§ Source material
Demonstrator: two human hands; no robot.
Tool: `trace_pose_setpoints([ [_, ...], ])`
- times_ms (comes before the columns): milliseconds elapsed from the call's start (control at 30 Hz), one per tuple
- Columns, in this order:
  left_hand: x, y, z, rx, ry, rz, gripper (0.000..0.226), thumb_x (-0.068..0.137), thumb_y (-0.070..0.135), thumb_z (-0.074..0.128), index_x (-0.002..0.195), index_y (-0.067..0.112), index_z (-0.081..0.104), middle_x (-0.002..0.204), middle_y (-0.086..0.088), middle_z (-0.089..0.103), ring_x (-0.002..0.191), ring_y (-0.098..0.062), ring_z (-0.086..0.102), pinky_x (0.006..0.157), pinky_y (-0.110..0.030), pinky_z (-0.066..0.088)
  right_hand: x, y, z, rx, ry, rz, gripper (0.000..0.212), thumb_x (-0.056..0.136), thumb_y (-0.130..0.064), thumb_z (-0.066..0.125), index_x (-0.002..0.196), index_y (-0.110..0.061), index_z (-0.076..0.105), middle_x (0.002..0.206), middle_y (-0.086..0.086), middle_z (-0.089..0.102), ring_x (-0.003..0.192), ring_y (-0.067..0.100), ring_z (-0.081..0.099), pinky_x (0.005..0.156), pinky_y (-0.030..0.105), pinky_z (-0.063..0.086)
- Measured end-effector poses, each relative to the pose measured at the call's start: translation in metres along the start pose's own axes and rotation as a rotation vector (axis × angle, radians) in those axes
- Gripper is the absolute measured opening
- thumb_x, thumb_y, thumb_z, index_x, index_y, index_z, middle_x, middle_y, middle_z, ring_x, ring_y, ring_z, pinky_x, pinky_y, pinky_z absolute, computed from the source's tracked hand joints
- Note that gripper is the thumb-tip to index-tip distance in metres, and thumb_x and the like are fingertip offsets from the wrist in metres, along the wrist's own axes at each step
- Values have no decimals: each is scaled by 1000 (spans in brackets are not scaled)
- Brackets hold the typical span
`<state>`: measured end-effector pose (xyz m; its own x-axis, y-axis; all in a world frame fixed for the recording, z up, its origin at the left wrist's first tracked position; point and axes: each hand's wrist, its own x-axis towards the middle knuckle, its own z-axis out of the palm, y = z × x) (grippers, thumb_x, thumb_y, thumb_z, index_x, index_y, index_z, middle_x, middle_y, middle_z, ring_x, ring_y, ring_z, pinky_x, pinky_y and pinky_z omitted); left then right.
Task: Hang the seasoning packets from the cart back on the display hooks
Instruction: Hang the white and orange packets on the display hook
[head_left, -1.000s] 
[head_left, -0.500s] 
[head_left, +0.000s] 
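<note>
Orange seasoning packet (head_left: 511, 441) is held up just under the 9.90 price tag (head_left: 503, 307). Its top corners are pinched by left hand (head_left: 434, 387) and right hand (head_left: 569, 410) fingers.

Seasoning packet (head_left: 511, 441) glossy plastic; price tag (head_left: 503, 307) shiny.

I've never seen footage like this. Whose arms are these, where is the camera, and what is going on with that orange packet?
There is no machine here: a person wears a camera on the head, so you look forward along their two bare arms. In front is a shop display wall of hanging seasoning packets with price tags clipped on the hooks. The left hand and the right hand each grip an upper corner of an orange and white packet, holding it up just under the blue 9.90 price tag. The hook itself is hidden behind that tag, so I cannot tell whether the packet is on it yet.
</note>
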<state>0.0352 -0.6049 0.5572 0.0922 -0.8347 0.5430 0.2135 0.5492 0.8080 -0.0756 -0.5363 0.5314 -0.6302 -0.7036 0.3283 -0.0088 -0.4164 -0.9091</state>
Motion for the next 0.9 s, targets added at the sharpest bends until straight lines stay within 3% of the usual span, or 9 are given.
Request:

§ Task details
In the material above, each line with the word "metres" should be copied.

§ Response to the exercise
- Measured end-effector poses, each relative to the pose measured at the call's start: translation in metres along the start pose's own axes and rotation as a rotation vector (axis × angle, radians) in those axes
- Note that gripper is the thumb-tip to index-tip distance in metres, and thumb_x and the like are fingertip offsets from the wrist in metres, along the wrist's own axes at each step

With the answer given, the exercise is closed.